IDI comprises a growing team of data scientists and community builders, first incubated at the Library Innovation Lab. We’ll collaborate with knowledge institutions—from libraries and universities to cultural groups and government agencies—to help structure, analyze, and publish their collections as data for all uses, including AI. We’ll work to develop AI-driven tools to scale and accelerate this work, evaluations to study its impacts, and best practices to foster responsible data use while affirming institutional stewardship.
Our initial activities include refining a collection of nearly one million public domain books, scanned at Harvard Library; a collaboration with Boston Public Library to make available millions of pages from hard-to-find historical newspapers; and a spring symposium hosted at Harvard Law School to build connections and explore areas of alignment between the institutional and AI communities.
[Clip]
At launch, we have data from nearly one million public domain books, scanned at Harvard Library as part of the Google Books project. Our structuring and analysis of the corpus is complete and we’re working with Google to release this treasure trove far and wide.

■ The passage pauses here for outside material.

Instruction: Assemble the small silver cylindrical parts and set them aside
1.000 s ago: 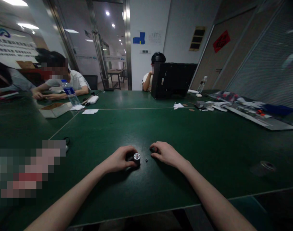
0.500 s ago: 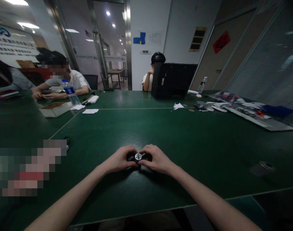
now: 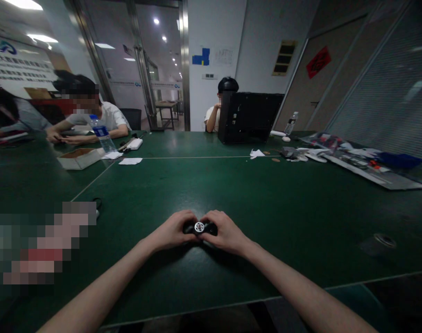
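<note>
Both my hands meet over the green table near its front edge, gripping one small dark object with a round silver slotted disc facing up. My left hand is closed on its left side, fingers curled behind and thumb in front. On the other side, my right hand is wrapped round it the same way. The fingertips nearly touch around the disc. Most of the dark body is hidden by my fingers, so I cannot make out its exact kind.
A grey cylinder stands at the right. Far right lies a board with loose parts. A black case stands at the back before a seated person. At back left are a shallow box, a water bottle and another seated person.
The disc has tipped slightly and looks brighter. The dark part that showed below it is now out of sight. Both hands stay in nearly the same place.
</note>
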Motion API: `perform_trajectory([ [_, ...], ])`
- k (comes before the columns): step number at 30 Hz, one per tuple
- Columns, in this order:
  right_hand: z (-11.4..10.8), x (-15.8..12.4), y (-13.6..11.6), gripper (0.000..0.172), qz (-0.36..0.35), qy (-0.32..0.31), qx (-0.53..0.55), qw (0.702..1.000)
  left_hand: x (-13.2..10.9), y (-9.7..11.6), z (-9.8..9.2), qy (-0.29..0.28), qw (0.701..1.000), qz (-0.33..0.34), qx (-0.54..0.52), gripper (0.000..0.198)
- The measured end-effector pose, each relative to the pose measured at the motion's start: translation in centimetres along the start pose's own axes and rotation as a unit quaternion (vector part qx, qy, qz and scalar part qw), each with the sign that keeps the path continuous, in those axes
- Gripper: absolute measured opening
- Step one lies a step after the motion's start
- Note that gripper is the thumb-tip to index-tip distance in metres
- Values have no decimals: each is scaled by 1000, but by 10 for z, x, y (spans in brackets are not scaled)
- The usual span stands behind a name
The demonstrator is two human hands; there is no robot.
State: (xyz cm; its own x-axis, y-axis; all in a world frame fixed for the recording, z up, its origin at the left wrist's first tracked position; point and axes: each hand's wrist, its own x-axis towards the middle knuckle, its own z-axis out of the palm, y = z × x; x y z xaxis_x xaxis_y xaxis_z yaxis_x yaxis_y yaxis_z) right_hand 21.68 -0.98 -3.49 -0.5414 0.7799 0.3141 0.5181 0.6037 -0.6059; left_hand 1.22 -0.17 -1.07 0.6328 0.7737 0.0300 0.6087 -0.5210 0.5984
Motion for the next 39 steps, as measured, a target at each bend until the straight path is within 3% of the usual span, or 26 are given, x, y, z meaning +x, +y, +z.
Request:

We’re also collaborating with Boston Public Library as they scan millions of pages from public domain newspapers. The layouts of newspapers make extracting their text notoriously difficult, so we’re applying new methods to increase accuracy and accessibility. Once extracted, we’ll research the impact this data has on the behavior and information recall of AI models so that other institutions can better understand the potential of their own collections.
Read the Complete Launch Announcement (about 1500 words)
See Also: Supporting New Open Data Initiatives: Institutional Data Initiative and CORE (via Microsoft)
Media Coverage
- Harvard and Google to Release 1 Million Public-Domain Books as AI Training Dataset (via TechCrunch)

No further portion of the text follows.